Technology can assist in the task of border surveillance. One does not know what resources the Americans have deployed along the US-Mexican border. They have not been able to stop smuggling and illegal immigration. As any person involved in counter insurgency operation will tell you that there is no substitute for actual troops patrolling the border areas and manning vital posts. Technology cannot replace the patrolling soldiers or policemen. Man is the most lethal weapon and the most advanced sensor on the battlefield. We must put man in the arena to employ technology as an extension of his natural senses. We must give him a new set of eyes with which to see the enemy in all types of weather and in all conflict environments. Only man can look at all available information and make an informed decision as to whether a target has been destroyed or is, in fact, a legitimate target and not a decoy. In other words, the better informed the soldiers on patrols are, the better they would be able to complete the mission.

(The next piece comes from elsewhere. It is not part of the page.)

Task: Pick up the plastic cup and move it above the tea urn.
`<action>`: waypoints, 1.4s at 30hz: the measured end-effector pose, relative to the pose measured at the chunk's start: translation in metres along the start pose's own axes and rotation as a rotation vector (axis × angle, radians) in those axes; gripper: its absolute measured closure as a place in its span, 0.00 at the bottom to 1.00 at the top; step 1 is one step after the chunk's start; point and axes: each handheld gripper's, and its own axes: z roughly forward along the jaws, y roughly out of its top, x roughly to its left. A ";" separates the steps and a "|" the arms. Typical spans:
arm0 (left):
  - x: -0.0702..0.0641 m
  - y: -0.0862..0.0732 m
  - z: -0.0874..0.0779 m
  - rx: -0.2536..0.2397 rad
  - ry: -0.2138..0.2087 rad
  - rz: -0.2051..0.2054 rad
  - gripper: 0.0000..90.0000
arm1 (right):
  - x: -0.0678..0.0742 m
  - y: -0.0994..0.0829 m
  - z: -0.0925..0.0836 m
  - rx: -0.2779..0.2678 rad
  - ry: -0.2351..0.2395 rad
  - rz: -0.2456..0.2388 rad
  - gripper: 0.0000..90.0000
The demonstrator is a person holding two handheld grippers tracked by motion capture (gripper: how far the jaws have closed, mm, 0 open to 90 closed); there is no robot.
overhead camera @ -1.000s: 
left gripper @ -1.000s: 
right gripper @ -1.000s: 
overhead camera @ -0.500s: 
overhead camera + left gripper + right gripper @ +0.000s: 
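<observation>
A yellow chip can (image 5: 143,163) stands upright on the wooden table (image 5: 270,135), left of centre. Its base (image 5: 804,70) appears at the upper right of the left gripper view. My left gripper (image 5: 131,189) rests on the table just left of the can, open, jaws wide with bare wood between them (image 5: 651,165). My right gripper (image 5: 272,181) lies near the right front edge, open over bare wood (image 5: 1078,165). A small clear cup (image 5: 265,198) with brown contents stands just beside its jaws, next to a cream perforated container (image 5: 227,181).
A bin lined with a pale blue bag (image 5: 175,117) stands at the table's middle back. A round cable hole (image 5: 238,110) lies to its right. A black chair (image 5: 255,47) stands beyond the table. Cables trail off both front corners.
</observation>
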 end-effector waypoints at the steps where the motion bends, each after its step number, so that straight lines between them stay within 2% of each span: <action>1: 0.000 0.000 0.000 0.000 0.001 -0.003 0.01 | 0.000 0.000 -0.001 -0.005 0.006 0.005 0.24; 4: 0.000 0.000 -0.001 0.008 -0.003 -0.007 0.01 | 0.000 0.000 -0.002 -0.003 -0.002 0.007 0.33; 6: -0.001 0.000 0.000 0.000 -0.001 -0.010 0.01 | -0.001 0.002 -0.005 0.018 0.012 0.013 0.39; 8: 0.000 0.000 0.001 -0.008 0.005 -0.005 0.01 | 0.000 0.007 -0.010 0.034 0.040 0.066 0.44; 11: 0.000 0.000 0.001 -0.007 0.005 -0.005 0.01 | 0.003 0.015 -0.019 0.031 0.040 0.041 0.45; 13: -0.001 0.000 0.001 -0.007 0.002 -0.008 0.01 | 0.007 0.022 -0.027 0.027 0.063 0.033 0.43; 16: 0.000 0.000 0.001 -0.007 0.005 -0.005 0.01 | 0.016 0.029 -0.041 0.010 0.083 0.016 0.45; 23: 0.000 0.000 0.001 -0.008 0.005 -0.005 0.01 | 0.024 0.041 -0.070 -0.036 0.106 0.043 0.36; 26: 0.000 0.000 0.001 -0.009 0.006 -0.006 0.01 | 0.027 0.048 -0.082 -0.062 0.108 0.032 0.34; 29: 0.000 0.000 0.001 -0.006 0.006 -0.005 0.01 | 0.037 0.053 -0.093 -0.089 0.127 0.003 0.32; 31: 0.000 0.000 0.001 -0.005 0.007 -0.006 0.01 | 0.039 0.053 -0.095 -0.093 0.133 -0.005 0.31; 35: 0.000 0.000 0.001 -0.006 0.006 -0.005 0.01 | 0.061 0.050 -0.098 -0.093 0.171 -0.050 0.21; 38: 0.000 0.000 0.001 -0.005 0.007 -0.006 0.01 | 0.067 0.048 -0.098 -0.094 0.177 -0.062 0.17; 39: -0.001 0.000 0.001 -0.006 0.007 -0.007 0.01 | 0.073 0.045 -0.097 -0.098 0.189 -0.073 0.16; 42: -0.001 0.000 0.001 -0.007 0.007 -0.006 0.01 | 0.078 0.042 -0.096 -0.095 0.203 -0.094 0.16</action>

Needless to say there are other ways in which technology is assisting and can assist soldiers in this difficult task. For observation during the period of darkness and adverse weather, there are sophisticated night vision devices and thermal imaging albeit with limited ranges. The detection ranges of this system are claimed to be 500 m for personnel and 1,000 m for vehicles. Another problem that the soldiers face in such hostile terrain is that of navigation. Hand held GPS receivers both for navigation as well as for passing target coordinates have solved this problem. Another technological asset which is absolutely essential for survival and quick reaction is fail safe secure communication which modern technological advances can provide in rugged and miniaturised form. Technology is also there to help in the form of lighter and more effective personal weapons, lighter and more effective clothing to protect one from weather as well as enemy’s fire, and specially prepared and packed food that can be carried by the soldier and preserved for weeks and months at a time.
Border control is difficult but an essential task. It is boring, routine and fatiguing but one can not afford to let one’s guard down. This task has to be done both in peace and war. The technologies are there to assist soldiers in performing these tasks efficiently and without too many casualties. Technology does not come free. Equipment will cost a hefty package. The question is whether the countries are willing to invest for better border control?
Air Marshal Bharat Kumar, PVSM, AVSM is a former Air Officer Commanding-in-Chief, Southern Air Command.